AIM OF THE TASK = Scan the entries below for "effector" and copy each line that holds it.

Records from a data collection =
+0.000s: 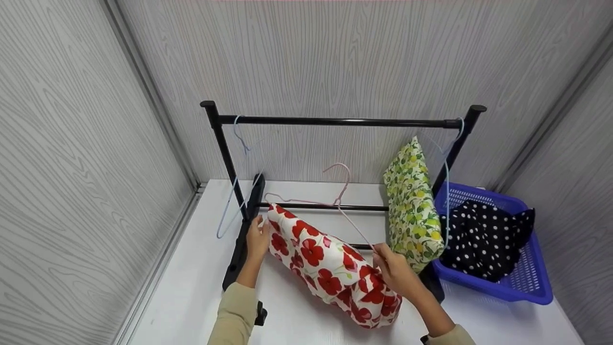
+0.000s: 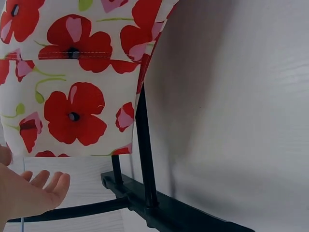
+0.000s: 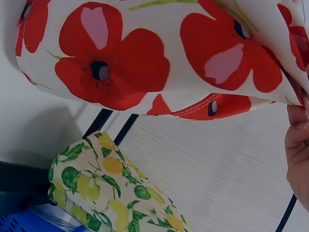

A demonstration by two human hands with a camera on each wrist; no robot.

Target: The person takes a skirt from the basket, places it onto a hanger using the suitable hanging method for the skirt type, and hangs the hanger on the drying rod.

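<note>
A white cloth piece with red flowers [image 1: 313, 251] stretches between the two hands, its kind unclear. Close to its left edge is my left hand [image 1: 257, 237]. The left wrist view shows that hand's fingers [image 2: 48, 186] loosely bent below the cloth's hem, with nothing in the palm. My right hand [image 1: 395, 268] pinches the lower end of a pink clothes hanger [image 1: 341, 203] together with the flowered cloth. Its hook points up, free of the rail, and the other arm lies just above the cloth's upper left corner. In the right wrist view, the right fingers [image 3: 297, 137] are partly cut off.
A black clothes rack [image 1: 335, 121] stands on the white table [image 1: 177, 297]. Blue hangers [image 1: 229, 206] hang at both ends of its rail. Lemon-print cloth [image 1: 414, 206] hangs at the right, beside a blue basket [image 1: 534, 282] holding black polka-dot cloth [image 1: 488, 239]. Walls enclose the table.
</note>
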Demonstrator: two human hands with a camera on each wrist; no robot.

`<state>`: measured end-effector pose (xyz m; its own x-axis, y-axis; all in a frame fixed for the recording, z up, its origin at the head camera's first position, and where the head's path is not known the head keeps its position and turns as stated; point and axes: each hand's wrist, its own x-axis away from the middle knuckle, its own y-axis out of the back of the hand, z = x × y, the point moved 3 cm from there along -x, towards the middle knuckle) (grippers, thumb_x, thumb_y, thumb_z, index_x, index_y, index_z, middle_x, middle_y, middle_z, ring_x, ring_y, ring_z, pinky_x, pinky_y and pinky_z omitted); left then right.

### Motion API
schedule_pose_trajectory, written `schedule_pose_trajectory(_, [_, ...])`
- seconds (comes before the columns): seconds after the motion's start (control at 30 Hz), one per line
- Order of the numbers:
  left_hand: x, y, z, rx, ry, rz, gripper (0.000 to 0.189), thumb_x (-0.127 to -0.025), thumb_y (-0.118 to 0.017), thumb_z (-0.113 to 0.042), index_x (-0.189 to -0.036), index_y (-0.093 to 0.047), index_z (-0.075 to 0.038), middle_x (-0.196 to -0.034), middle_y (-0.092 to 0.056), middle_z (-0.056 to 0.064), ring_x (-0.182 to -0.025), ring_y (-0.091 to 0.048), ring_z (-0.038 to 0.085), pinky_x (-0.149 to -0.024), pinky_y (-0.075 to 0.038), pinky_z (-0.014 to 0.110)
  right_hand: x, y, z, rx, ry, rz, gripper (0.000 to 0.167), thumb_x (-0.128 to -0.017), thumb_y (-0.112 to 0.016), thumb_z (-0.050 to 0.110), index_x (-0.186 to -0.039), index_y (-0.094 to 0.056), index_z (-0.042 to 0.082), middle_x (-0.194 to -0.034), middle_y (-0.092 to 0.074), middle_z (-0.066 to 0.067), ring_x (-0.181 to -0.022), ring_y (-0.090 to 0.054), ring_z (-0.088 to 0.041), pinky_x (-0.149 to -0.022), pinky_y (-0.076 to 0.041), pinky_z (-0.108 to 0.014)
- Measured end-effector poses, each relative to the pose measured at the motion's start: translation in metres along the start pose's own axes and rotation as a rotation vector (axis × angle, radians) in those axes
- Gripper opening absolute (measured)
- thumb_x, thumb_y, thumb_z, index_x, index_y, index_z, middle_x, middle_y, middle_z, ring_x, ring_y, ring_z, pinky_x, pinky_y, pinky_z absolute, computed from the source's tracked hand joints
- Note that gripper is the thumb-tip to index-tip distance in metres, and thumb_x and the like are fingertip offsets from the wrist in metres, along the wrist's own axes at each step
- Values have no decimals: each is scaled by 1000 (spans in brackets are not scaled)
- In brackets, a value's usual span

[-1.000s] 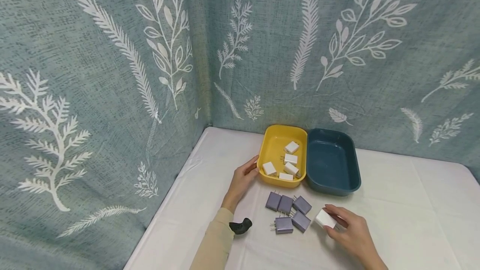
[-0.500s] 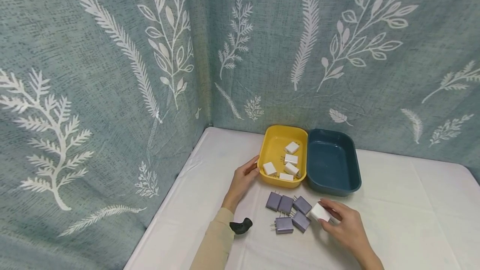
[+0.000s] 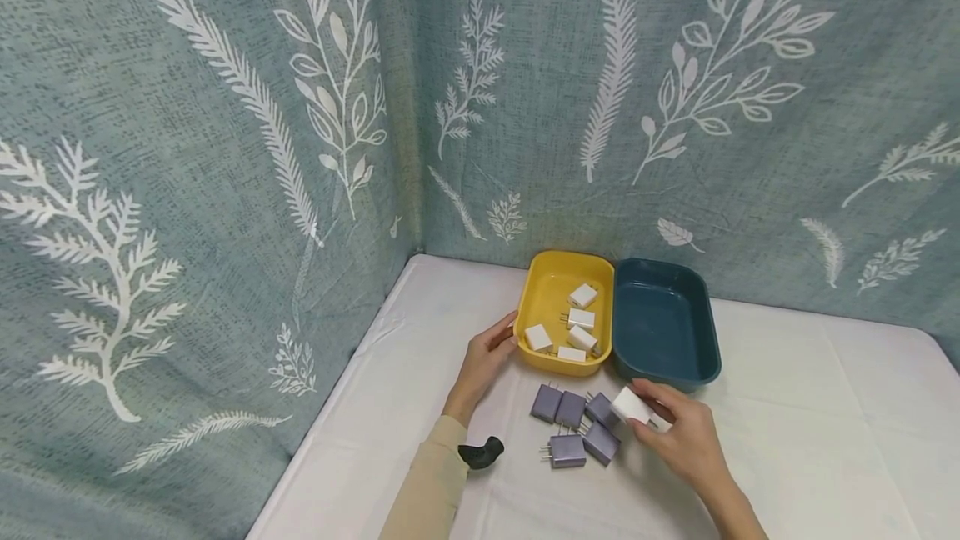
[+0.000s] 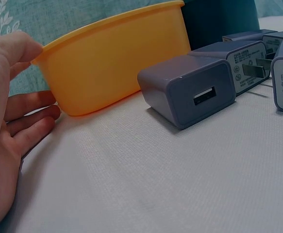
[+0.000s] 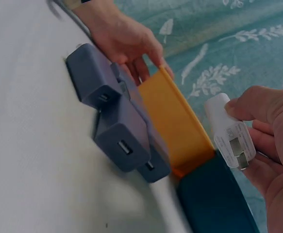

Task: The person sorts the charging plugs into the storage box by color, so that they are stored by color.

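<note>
So the right hand has a small white boxy plastic wall charger pinched between thumb and fingers, held up off the table. From the head view it sits right at the fingertips, on the left side of that hand, with its metal prongs pointing back toward the palm. It overlaps the edge of a little cluster of five purple-grey boxy plastic chargers, and it's just in front of the dark blue rounded plastic tub.

The left hand is well apart from that charger, over on the far side of the purple-grey bunch. It's resting against the outside left wall and rim of a yellow rounded plastic tub, fingers loosely bent, not clenched. Five more white chargers lie inside that tub at different angles. The two tubs stand side by side on a white cloth-covered table.
</note>
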<state>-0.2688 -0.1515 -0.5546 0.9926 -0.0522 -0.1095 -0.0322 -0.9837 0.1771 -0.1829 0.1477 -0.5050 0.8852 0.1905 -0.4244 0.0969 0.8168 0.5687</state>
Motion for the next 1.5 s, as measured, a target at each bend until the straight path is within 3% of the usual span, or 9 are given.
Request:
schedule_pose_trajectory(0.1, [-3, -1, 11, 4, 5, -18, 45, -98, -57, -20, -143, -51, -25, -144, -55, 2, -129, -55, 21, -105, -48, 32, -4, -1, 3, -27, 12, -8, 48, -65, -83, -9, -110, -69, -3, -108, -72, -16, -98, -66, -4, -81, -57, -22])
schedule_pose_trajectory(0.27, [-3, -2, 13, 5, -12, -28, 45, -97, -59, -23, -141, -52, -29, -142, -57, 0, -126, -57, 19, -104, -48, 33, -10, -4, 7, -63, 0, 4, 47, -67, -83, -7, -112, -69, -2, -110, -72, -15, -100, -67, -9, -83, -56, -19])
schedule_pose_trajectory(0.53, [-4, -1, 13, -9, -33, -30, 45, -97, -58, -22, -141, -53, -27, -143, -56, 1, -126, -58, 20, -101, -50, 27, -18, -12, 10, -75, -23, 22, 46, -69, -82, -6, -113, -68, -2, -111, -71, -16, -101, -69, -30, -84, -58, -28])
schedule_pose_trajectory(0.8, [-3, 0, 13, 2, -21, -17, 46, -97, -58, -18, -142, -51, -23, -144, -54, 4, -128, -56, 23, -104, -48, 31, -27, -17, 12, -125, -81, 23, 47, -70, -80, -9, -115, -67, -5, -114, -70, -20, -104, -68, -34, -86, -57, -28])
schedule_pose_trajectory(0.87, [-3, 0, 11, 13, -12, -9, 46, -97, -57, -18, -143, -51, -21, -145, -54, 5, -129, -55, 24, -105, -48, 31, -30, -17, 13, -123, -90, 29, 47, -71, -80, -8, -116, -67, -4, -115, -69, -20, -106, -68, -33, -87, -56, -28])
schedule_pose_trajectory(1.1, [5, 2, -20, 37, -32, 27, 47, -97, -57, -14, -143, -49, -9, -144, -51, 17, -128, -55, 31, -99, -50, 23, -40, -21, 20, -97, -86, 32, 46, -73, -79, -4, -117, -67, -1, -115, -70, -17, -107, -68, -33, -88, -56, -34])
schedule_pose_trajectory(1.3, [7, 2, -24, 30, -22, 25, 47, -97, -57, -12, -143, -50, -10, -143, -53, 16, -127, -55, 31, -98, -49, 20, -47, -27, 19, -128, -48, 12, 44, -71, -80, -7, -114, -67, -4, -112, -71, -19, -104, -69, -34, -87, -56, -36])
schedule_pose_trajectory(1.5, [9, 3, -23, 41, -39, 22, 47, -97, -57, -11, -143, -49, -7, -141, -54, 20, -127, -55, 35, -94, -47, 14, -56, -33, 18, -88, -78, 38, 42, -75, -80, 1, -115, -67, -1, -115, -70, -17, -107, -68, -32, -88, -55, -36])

REPLY =
`<state>`: measured end-effector pose (xyz m; its own x-axis, y-axis; all in a frame fixed for the recording, z up, its origin at the head camera's first position, and where the head's path is not known the head keeps its position and turns as stated; point and axes: each hand's wrist, its own x-axis away from the middle knuckle, its own y-axis out of the back of the hand, z = x × y, the point moved 3 cm from there along -x, towards the middle knuckle) (grippers, thumb_x, thumb_y, thumb_z, index_x, index_y, index_z, middle_x, middle_y, middle_z, ring_x, ring_y, ring_z, pinky_x, pinky_y and pinky_z omitted); left then right.
- Measured end-effector poses, each relative to the pose measured at the motion's start: translation in metres along the start pose's own axes and rotation as a rotation vector (axis × angle, radians) in those axes

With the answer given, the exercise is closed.